Which filesystem for Samba4?
[Posted November 23, 2004 by corbet]
Andrew Tridgell has been hacking away on Samba 4 for a while now; that
project has gotten to the point that he has
started doing some performance testing. His
first set of results looked like this (numbers in MB/sec):
| Filesystem | No xattr | With xattr |
| ext2 | 68 | 64 |
| ext3 | 67 | 58 |
| xfs | 62 | 40 |
| xfs 2K inode | 63 | 58 |
| tmpfs | 69 | -- |
| jfs | 36 | 29 |
| reiser3 | 58 | 44 |
These results show that all filesystems slow down when extended attributes
are used. This matters for Samba 4 because Windows filesystems make
heavy use of extended attributes. As Tridge put it:
The high cost of xattr support is a bit of a problem.... I hope we can
reduce the cost of xattrs as otherwise Samba4 is going to be
seriously disadvantaged when full windows compatibility is
needed. I'm guessing that nearly all Samba installs will be using
xattrs by this time next year, as we can't do basic security
features like WinXP security zones without them, so making them
perform well will be important.
The cause of the performance problems is not particularly mysterious. Most
filesystems store extended attributes in a special data block, away from
the rest of the associated file's metadata. So working with a file's
extended attributes forces the filesystem to go out and read another block
from the drive. The extra transfers and seeks take their toll on
performance, as can be seen in the numbers above.
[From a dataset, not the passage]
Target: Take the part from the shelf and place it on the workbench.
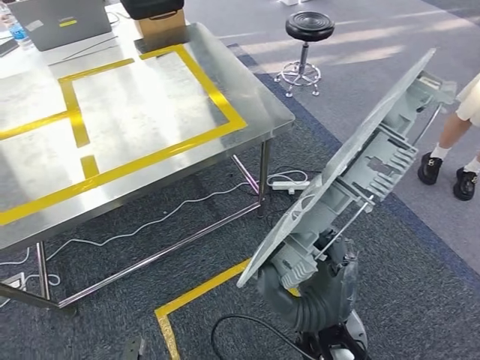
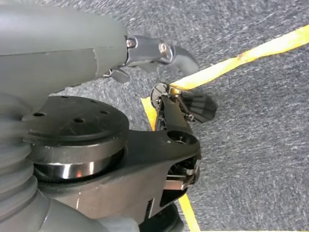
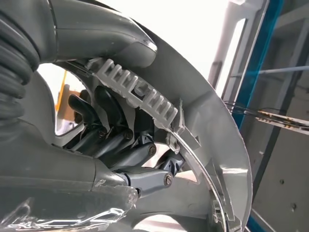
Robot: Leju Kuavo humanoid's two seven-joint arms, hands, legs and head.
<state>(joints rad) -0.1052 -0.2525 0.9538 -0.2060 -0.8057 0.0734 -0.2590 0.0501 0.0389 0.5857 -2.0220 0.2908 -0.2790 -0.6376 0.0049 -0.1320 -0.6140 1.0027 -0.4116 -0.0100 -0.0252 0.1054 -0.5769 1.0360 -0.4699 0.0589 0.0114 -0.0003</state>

A pointer to the solution can be seen there as well. The "xfs 2K inode"
results were obtained by turning on the XFS large inode option. This
option expands the size of the on-disk inode structure, making room for the
extended attributes to be stored there. When the inode is read from the
drive, the extended attributes come with it, and no separate I/O is
required to work with them. When this option is enabled, the performance
hit for using extended attributes with XFS is much reduced.
It turns out that a large inode patch for
ext3 has been in the works for a while; it has passed muster with the
ext3 developers, but has not yet been pushed into the mainline. Tridge tried this patch and was pleased with the
results:
Using a 256 byte inode on ext3 gained a factor of up to 7x in
performance, and only lost a very small amount when xattrs were not
used. It took ext3 from a very mediocre performance to being the
clear winner among current Linux journaled filesystems for
performance when xattrs are used. Eventually I think that larger
inodes should become the default.
First, however, the patch must be merged. With testimonials like this,
that merger is likely to happen in the relatively near future.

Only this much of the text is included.